L’élément le plus convaincant de la thèse de Varoufákis réside sans doute dans sa critique du pouvoir algorithmique. Les plateformes numériques déterminent aujourd’hui la visibilité, les interactions, la réputation ou l’accès aux ressources à travers des systèmes opaques, privatisés et dépolitisés, qui échappent aux logiques de régulation démocratique ou marchande. Cette configuration instaure une forme de gouvernance algorithmique privée, où l’algorithme tend à remplacer le prix comme mécanisme de coordination et d’allocation, marquant une rupture avec les principes fondateurs du capitalisme classique (Morozov, 2013).


4. Portée politique et propositions normatives


Bien que Technofeudalism (2023) soit principalement un diagnostic critique, Varoufákis a formulé ailleurs plusieurs propositions transformatrices : création d’un cloud public européen, dividende numérique universel, gouvernance démocratique des algorithmes, et propriété commune des plateformes (Varoufákis, 2020).

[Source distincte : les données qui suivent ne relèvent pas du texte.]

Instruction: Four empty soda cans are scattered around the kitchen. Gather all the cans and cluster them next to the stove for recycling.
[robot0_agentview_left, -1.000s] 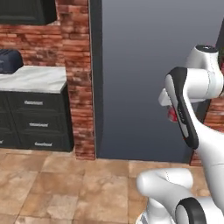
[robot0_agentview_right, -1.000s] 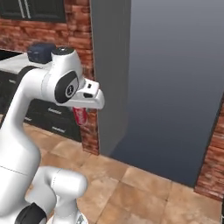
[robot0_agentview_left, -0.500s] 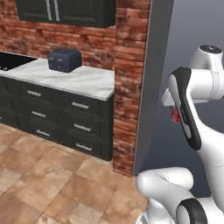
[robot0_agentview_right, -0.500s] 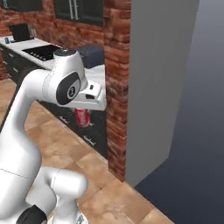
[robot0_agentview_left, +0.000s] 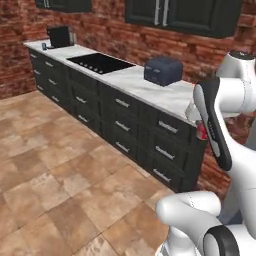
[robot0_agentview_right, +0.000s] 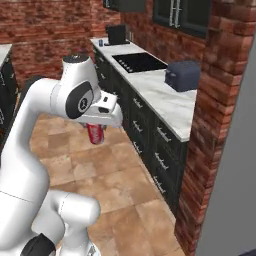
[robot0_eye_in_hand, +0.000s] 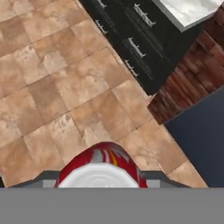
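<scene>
A red soda can (robot0_agentview_right: 94, 136) hangs upright over the tile floor, with my gripper (robot0_agentview_right: 98, 125) shut on it; its red side also peeks past the forearm (robot0_agentview_left: 201, 131). In the hand view the can's silver top and red shoulder (robot0_eye_in_hand: 100, 162) sit between the fingers. The stove (robot0_agentview_right: 139, 62), a flat black cooktop, lies in the white marble counter (robot0_agentview_left: 150, 92) ahead, well away from the held can; it is the dark patch (robot0_agentview_left: 100, 62) left of my arm. A small blue can (robot0_agentview_left: 44, 46) stands at the counter's far end.
A dark toaster (robot0_agentview_right: 183, 75) sits on the counter between the stove and a brick pillar (robot0_agentview_right: 212, 110). A black coffee machine (robot0_agentview_right: 117, 35) stands at the far end. Black drawers (robot0_agentview_left: 120, 125) line the counter front. A grey fridge side (robot0_agentview_right: 232, 190) rises at right.
The whole picture has swung from the grey fridge and brick pillar to the counter run with the stove, so the base has moved. The red can stays in the gripper.
</scene>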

Ces idées rejoignent les travaux sur les communs numériques (Hardt et Negri, 2000) et la justice des données (Taylor, 2017), ouvrant la voie à une économie politique de la souveraineté numérique.

5. Conclusion


En proposant la notion de technoféodalisme, Yánis Varoufákis engage une critique radicale du pouvoir numérique contemporain. Si la thèse mérite débat, elle éclaire les transformations profondes du capitalisme à l’ère de la donnée et des algorithmes. Ce cadre ouvre des perspectives théoriques fécondes et souligne l’urgence d’un débat démocratique sur la réappropriation des infrastructures numériques.


Références

Hardt, M., Negri, A. (2000). Empire. Harvard University Press.
Fuchs, C. (2020). Social Media: A Critical Introduction (2nd ed.). London: Sage Publications, 386p.
Morozov, E. (2013). To Save Everything, Click Here: The Folly of Technological Solutionism. PublicAffairs, 432p.
Morozov, E., Bria, F. (2018). Rethinking the Smart City: Democratizing Urban Technology. Rosa Luxemburg-Stiftung, 56p.
Srnicek, N. (2016). Platform Capitalism. Cambridge: Polity Press, 92p.
Taylor, L. (2017). What is data justice? Big Data & Society, 4(2), 1–14. https://doi.org/10.1177/2053951717736335

Varoufakis, Y. (2020). Another Now: Dispatches from an Alternative Present. London: Vintage Books.
Varoufákis, Y. (2023). Technofeudalism: What Killed Capitalism. The Bodley Head.
Zuboff, S. (2019). The Age of Surveillance Capitalism: The Fight for a Human Future at the New Frontier of Power. New York: PublicAffairs.